Continued from previous entries:
Story of Miu 10
Story of Miu 9
Links to Story of Miu 8 and previous entries to where it all started.
___________
The details, when put together, make for a rather fascinating profile of a young man.
Maybe because I am a writer I am by nature intrigued by descriptions of things that people do that offer insight into human nature that writers see as a mission to explore.
I still don't really know Yuga at all.
I only know what Miu told me.
Maybe she is telling only her side of what happened as people are apt to do.
And maybe she didn't even really know him either.
The bits and pieces came slowly and gradually.
But as our conversation went on, the crimes, the shortcomings, the mistakes of Yuga came from her in torrents.
Yuga had another identity, Miu says.
He went to clubs to pick up women.
For this, he went by a false name, Ryuga, which still sounded enough like Yuga so that if someone called out the name _ someone who really knew who he was, who happened to be at the same club, the same party, or the same sidewalk, "Hey, Yuga!" _ the girl he was trying to seduce wouldn't find out he had told her his false name, the lie, the other identity: The boy who wasn't a poor musician at all but an up-and-coming recruit at a PR firm, who had money and on his path to fame.
"That is so sad," Miu said to me, scoffing and sneering, although she was almost going to cry.
"I thought I came to Japan to find human relationships that were devoid of the separation of racism, to link with people in a way that wasn't tainted by the barriers of racial stereotypes.

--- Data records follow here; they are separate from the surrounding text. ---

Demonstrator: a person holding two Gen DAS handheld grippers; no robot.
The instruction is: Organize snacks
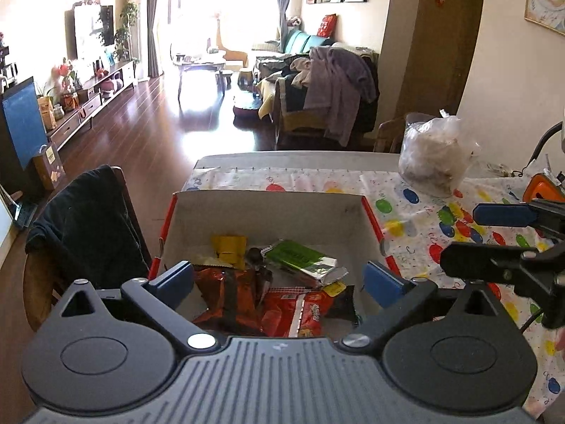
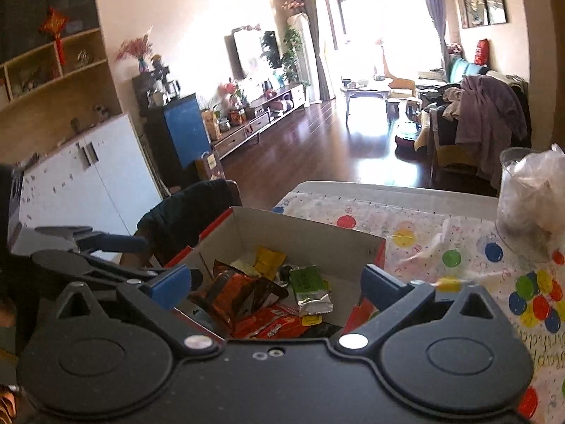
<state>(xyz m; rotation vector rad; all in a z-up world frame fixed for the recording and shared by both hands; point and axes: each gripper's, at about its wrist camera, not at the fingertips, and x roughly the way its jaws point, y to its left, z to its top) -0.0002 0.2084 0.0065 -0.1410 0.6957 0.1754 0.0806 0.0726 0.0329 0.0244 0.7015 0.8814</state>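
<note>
Hovering over the box [image 1: 268, 208], both the left gripper [image 1: 279, 279] and right gripper [image 2: 275, 282] were spread wide and empty, snacks [image 1: 293, 304] piled inside; best lift straight clear without clipping its walls.

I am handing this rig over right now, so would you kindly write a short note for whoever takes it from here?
Left gripper: open, nothing between its jaws, held above the near end of the cardboard box.
Right gripper: open and empty too, over the same box from the right.
In the box: orange-brown packet, red packet, green-and-silver packet, yellow packet and a small dark item I cannot identify.
Done: those snacks are gathered in the box on the balloon-print tablecloth.
Left: no loose snacks show on the cloth; a clear plastic bag stands at the far right, contents unclear. Check whether it belongs.
</note>
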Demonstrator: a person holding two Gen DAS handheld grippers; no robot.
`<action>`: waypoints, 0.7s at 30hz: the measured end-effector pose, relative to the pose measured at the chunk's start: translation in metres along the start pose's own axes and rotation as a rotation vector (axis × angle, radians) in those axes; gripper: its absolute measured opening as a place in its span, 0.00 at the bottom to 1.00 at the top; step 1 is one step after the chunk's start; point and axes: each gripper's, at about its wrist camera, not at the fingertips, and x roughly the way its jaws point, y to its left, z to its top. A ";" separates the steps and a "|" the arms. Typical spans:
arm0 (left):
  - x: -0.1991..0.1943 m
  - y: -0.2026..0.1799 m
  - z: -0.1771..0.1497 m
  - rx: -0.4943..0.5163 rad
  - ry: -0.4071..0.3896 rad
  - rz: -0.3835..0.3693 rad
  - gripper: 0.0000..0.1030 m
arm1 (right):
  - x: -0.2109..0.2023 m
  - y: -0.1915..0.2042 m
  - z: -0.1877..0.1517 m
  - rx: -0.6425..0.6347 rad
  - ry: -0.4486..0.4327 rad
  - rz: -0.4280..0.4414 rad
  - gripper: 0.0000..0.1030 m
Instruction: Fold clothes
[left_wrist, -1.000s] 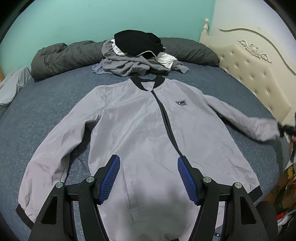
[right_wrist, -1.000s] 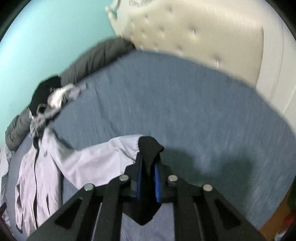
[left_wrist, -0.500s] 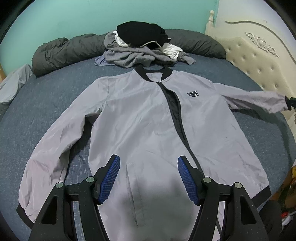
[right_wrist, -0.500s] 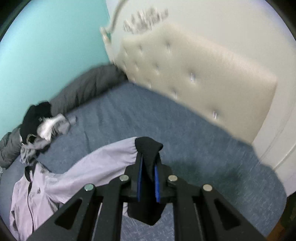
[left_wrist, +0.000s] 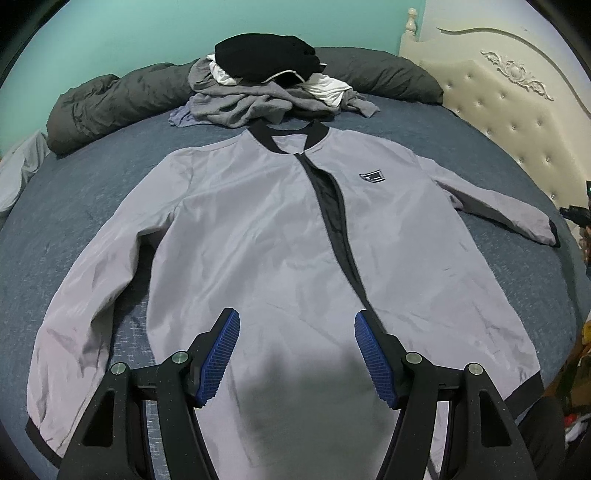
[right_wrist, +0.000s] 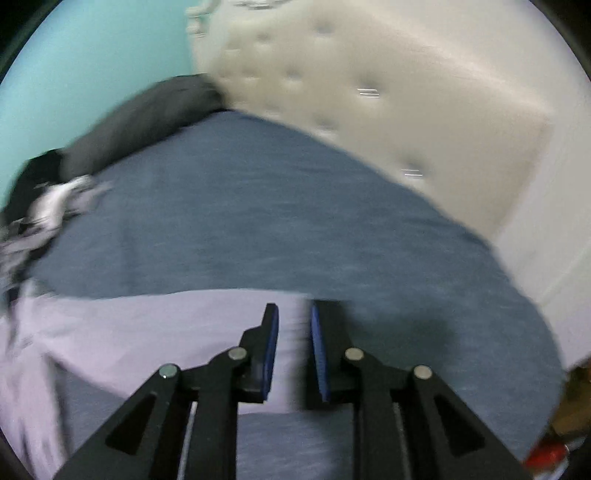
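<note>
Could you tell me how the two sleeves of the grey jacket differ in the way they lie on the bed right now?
The left-hand sleeve hangs down beside the jacket body, its cuff near the hem; the right-hand sleeve stretches outward toward the headboard side. The left-hand sleeve looks more creased; the right-hand sleeve lies fairly straight. Both rest flat on the blue bed and end in black cuffs.

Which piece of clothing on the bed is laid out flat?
The light grey jacket with black trim, sleeves spread; the other clothes sit crumpled in a heap beyond its collar.
</note>
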 end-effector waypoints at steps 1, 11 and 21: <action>0.000 -0.002 0.000 0.001 0.000 -0.004 0.67 | 0.003 0.016 -0.002 -0.024 0.013 0.065 0.17; 0.009 -0.007 -0.001 0.015 0.010 -0.028 0.67 | 0.060 0.158 -0.014 -0.189 0.164 0.339 0.44; 0.033 0.016 -0.001 -0.013 0.015 -0.035 0.67 | 0.144 0.190 0.000 -0.295 0.256 0.154 0.47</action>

I just wanted a man who would look at me and not see a Jap before he saw anything else."
I touched her shoulder, pale and frail and trembling.
But nothing I could do or say was going to make Miu feel better.
When Yuga was Ryuga, when he wasn't practicing with Miu and the rest of his band, when he wasn't poring over his studies, he was talking to strange women as Ryuga in darkly deafening club after club, whispering strange nothings into their ears.